1. Goals: Establishing the terms of success, what you hope to get out of better utilizing social media

2. Storytelling: Content strategy

3. Content distribution: Twitter, Facebook, blogging, micro-blogging, online PR

4. Engagement: Creating brand ambassadors, going viral, increasing time on site and user interactions, making sure comments are responded to, questions are answered, concerns are addressed

5. Listening: Conversation monitoring, finding out what people think of you. What kind of information might come out of that, and how can you utilize it?

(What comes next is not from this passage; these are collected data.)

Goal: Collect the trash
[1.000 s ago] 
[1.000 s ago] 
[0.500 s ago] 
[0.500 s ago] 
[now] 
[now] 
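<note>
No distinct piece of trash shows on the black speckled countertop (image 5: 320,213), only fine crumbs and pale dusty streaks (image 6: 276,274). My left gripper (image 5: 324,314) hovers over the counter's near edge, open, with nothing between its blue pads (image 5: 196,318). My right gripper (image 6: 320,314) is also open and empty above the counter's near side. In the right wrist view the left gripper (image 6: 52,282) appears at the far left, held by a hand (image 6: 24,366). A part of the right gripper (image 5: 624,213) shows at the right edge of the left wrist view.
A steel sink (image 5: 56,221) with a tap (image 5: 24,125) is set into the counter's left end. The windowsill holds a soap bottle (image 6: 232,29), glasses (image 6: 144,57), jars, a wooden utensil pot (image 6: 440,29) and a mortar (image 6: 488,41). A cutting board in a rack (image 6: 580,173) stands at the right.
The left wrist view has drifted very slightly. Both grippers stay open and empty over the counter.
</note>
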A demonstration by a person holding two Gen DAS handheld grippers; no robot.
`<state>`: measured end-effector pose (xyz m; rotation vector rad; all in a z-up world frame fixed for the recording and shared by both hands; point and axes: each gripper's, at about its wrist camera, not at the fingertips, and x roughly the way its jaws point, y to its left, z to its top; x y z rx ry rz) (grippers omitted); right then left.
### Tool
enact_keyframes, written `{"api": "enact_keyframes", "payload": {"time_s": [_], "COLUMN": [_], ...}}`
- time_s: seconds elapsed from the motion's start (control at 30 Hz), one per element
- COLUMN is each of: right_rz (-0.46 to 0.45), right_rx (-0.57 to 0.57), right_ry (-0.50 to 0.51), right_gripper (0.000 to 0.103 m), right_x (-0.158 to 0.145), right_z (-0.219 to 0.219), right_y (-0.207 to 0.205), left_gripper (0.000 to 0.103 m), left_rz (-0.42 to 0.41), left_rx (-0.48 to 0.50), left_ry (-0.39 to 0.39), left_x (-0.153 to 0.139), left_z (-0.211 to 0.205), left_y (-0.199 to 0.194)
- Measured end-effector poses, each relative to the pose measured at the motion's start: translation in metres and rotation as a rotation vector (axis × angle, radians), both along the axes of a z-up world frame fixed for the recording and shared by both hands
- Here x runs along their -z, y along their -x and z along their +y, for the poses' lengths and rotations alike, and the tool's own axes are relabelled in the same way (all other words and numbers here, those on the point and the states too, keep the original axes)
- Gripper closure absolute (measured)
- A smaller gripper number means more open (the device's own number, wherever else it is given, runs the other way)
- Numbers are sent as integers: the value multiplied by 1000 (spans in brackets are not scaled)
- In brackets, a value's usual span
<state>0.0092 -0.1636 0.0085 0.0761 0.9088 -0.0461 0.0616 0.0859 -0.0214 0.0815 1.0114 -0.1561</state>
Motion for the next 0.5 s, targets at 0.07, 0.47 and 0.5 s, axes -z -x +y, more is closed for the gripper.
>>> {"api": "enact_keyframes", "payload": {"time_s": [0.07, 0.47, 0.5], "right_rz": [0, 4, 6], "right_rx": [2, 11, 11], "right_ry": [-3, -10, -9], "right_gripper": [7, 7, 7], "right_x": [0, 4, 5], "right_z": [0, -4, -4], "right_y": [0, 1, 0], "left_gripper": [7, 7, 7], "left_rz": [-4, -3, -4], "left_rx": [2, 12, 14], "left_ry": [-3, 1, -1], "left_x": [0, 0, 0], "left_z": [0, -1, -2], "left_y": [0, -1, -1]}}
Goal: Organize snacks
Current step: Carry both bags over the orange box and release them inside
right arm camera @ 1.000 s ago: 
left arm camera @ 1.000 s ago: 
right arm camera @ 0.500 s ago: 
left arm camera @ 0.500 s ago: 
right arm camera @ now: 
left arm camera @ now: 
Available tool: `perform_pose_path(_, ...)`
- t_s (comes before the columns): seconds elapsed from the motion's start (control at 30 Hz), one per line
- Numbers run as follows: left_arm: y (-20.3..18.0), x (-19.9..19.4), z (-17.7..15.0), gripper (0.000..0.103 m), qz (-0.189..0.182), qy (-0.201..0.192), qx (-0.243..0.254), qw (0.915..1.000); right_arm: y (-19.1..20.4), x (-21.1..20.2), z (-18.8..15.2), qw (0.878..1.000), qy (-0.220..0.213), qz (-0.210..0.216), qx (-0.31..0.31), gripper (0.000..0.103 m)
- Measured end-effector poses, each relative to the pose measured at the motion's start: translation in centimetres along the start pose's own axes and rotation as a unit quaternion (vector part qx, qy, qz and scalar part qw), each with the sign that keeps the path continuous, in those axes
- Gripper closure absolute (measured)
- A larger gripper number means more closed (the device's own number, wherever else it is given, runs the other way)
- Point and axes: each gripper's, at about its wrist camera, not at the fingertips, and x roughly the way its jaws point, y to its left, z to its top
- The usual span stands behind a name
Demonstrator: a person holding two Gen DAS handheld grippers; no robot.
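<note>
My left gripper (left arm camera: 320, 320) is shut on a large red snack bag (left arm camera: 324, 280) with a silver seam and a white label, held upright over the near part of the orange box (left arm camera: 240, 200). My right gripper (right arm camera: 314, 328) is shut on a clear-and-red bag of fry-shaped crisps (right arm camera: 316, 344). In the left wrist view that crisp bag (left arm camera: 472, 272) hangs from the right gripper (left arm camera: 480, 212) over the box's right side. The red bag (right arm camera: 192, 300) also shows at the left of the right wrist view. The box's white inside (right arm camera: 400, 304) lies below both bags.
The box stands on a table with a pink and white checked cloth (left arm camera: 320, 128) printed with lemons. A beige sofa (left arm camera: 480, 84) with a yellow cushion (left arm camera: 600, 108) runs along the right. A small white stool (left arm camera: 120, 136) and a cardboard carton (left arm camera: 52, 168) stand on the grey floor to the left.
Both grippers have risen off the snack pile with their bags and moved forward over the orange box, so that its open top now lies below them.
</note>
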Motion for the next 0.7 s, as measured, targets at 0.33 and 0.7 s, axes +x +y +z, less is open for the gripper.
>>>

6. Product development: Using information that comes out of listening to redevelop your product offerings

7. Increased financing to the region: Leveraging the various online mediums to fundraise

8. Collaboration: How to work together by sharing knowledge via wikis

9. Staff training: Creating an infrastructure so everyone on your staff, and even further afield, has an understanding of social media and how to utilize the various tools

10. Measuring success: Increase Facebook followers, Twitter followers, time on site, YouTube views, site traffic, brand perception, user-generated content or posts, staff fluency in online media, new income flow to the region, number of multi-city tours booked online in the region

11. Crisis management and protection: Leveraging mobile and social media to set up systems and processes in the event of crisis and protecting communities from issues such as human trafficking, child prostitution and crime

In the end, the strongest predictor of the success of any business, including developing tourism destinations, is measured by one clear indictor: “Would somebody recommend this to a friend, a colleague or a stranger online?” An authentic and engaging tourism experience, a hospitable and service-oriented destination, products and services that alleviate poverty and develop the community, and fellow conscious travelers that respect the environment in a responsible way are the main ingredients for somebody to spread the word and a message to go viral. Emerging technologies and new media can play a strong enabling role in facilitating the development, management and communications of such a responsible tourism strategy execution.